Aber dann: — — als er hinübersprang und sah, wie Bassa Yousouf mit vielen Kugeln durch den Bauch geschossen erledigt war und sie ihn aufhoben und vorbeitrugen dicht an ihm . . . kniete er, wo er stand, nieder, warf sich auf den ersten Toten, der aus der Brust blutete, küßte die Brust — — — und stammelte: „Juana“. Stammelte: „Juana“. Nichts weiter. Nur dies.

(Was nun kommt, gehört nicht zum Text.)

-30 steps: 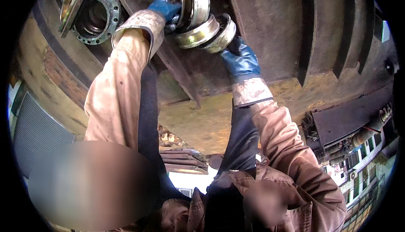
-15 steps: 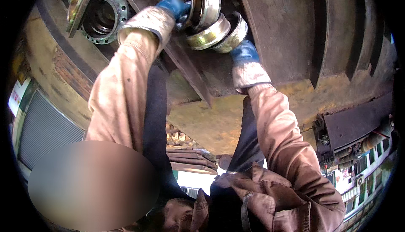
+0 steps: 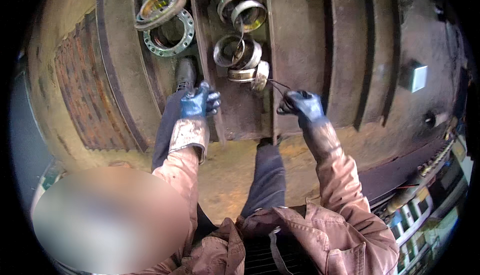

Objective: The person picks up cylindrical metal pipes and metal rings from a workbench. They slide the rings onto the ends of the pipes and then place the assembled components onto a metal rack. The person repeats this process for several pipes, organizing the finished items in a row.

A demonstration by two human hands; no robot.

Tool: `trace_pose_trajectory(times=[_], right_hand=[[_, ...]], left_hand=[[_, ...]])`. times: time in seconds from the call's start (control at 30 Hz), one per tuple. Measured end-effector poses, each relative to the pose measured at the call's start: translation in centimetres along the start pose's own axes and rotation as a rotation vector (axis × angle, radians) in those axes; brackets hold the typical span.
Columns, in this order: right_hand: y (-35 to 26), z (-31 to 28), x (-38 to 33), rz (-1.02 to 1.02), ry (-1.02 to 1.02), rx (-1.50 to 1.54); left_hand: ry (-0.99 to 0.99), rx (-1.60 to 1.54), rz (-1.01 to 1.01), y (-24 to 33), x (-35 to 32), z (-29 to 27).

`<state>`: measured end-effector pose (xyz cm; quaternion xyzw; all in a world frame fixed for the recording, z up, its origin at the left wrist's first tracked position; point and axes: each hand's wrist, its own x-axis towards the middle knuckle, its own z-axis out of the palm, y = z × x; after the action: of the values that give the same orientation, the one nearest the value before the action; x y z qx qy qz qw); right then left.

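Several silvery metal rings (image 3: 245, 61) lie together on the dark ribbed metal surface, some tilted against each other. A dark wire (image 3: 278, 85) runs out from beside them. My right hand (image 3: 304, 106), in a blue-coated glove, is closed around the end of this wire, to the right of and nearer than the rings. My left hand (image 3: 198, 101), gloved the same way, hovers left of and nearer than the rings with nothing in it, fingers bent and apart. Beyond lie more metal rings (image 3: 248, 15), with a thin wire hanging across from them.
At the far left, a flange with bolt holes (image 3: 169, 50) lies by a rusty round disc (image 3: 159, 9). Raised metal ribs (image 3: 272, 60) cross the surface. A rusty plate (image 3: 90, 90) is at the left, a pale box (image 3: 419, 78) at the right. My boot (image 3: 185, 72) stands near the flange.
Both hands have come off the rings and drawn back nearer to me. My right hand now grips the wire; my left hand has let go. The view has shifted, showing more of the surface.
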<state>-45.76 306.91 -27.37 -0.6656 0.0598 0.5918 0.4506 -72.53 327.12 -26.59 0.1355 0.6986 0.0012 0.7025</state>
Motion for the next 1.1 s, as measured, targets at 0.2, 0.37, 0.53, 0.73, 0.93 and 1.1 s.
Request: trace_pose_trajectory(times=[0.2,0.37,0.53,0.73,0.93,1.1], right_hand=[[-25.3,8.6,-7.3,-0.351,-0.074,0.141],[-43.3,11.9,-12.1,-0.514,-0.895,0.185],[-45.3,17.0,-18.7,-0.531,-0.057,-0.083],[-47.5,8.6,-16.4,-0.475,0.232,-0.535],[-49.0,-2.2,-11.3,-0.325,0.63,-0.973],[-40.5,-5.2,-9.9,-0.671,0.176,0.383]], left_hand=[[-0.145,-0.125,0.008,-1.9,-9.6,0.2],[-1.309,-0.686,-0.067,-4.5,-7.7,-4.3],[-0.073,-0.275,0.119,-1.6,-18.2,-5.6],[-0.282,-0.377,0.144,-1.6,-19.5,-3.2],[-0.154,-0.258,0.15,-2.2,-20.8,-0.7],[-0.117,-0.199,0.169,-3.8,-20.3,-0.9]])
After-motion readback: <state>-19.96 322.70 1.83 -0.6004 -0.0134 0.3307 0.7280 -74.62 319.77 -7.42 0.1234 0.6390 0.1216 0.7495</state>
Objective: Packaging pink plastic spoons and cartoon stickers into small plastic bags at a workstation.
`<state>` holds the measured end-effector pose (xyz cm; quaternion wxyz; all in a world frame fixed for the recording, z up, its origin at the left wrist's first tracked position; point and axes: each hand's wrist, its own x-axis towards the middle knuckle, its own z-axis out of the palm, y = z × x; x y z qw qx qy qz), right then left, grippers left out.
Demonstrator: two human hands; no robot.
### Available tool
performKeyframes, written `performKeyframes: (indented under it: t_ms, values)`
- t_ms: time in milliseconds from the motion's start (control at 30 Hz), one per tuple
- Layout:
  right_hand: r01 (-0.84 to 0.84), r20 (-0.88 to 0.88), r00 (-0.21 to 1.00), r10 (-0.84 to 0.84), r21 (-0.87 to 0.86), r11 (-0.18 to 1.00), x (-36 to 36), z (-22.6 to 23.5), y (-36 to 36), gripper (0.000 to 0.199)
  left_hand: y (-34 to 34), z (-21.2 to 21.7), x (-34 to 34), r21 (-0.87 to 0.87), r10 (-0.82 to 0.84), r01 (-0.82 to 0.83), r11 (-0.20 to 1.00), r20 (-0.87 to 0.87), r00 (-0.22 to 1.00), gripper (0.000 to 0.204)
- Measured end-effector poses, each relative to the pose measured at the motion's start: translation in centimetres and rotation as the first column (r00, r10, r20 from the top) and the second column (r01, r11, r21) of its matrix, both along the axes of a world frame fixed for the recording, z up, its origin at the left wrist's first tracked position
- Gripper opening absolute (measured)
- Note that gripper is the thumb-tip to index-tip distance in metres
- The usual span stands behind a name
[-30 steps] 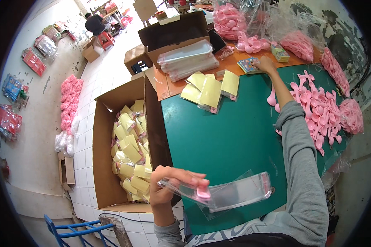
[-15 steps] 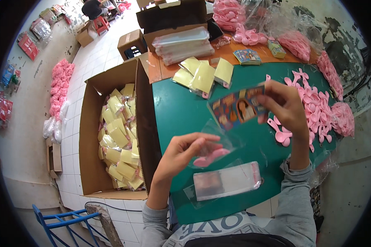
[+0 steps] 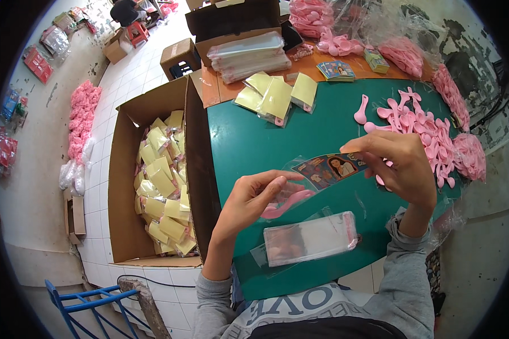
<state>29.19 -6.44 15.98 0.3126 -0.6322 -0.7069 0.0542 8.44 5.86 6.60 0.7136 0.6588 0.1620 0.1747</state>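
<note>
Right hand pinches a printed card at the clear bag; left hand grips that, pink spoon inside!

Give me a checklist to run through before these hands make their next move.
1. Clear bag held by the left hand: ok.
2. Pink spoon in that bag: ok, seen through the film.
3. Printed card gripped at its right end by the right hand: ok.
4. Card's left end past the bag's mouth: cannot tell; the two overlap in this view.
5. Card wholly inside the bag: not ok, much of it is outside.
6. Stack of clear bags lying on the green tabletop, near the body: ok.
</note>
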Motion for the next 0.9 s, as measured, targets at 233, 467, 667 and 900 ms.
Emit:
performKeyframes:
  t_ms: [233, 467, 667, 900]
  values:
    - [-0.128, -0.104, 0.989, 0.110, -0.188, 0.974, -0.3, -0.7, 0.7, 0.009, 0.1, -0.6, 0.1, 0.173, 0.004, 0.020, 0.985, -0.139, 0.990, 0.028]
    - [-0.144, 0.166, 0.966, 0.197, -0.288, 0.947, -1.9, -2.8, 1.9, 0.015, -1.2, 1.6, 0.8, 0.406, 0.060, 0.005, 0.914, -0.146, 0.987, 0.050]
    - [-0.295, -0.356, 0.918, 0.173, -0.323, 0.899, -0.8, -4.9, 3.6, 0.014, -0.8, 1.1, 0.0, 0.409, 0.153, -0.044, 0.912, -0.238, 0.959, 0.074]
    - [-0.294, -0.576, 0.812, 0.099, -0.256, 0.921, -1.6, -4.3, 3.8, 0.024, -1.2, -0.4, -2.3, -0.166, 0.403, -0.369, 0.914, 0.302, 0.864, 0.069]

Sie legten den Toten auf die Poppa. Las Casas betrachtete ihn genau. Er sah seiner Tochter ähnlich . . . die Wolke über der Stirn . . . die Braue und der Nasenflügel . . . Las Casas erstaunte über die Leiche. Er wußte nichts damit anzufangen. Er roch die Nelken im Garten von Cartagena. Jonquillen, fiel ihm ein, waren auch dabei. Er fuhr mit den Fingern in die Wunden des Bassa und untersuchte sie.

Dann zuckte er die Achseln und trat zurück.

Der junge Offizier kam und küßte ihm die Hand.

Die Kommandeure der beiden anderen Galeeren traten auf ihn zu: Sie seien stolz . . . unter ihm . . . dieser Sieg — — —

Nun begriff er wieder: So, ja, Yousouf Bassa . . . Er strich die Stirn: Ja. Er lag da. Auf der Poppa . . . tot? . . . Tot!

Stolz hob seine Schultern. Freude überflammte ihn. Es war die erste Tat im Reich. Gewiß. Er hob die Hand. Sie bliesen: Benedito sea Dios.

Die Sonne ward schon gelb und stieg.

Dann sprang er zurück auf dem Hinterdeck und gab das Signal zur Abfahrt.

Ein Schrei der Wut peitschte über das Verdeck.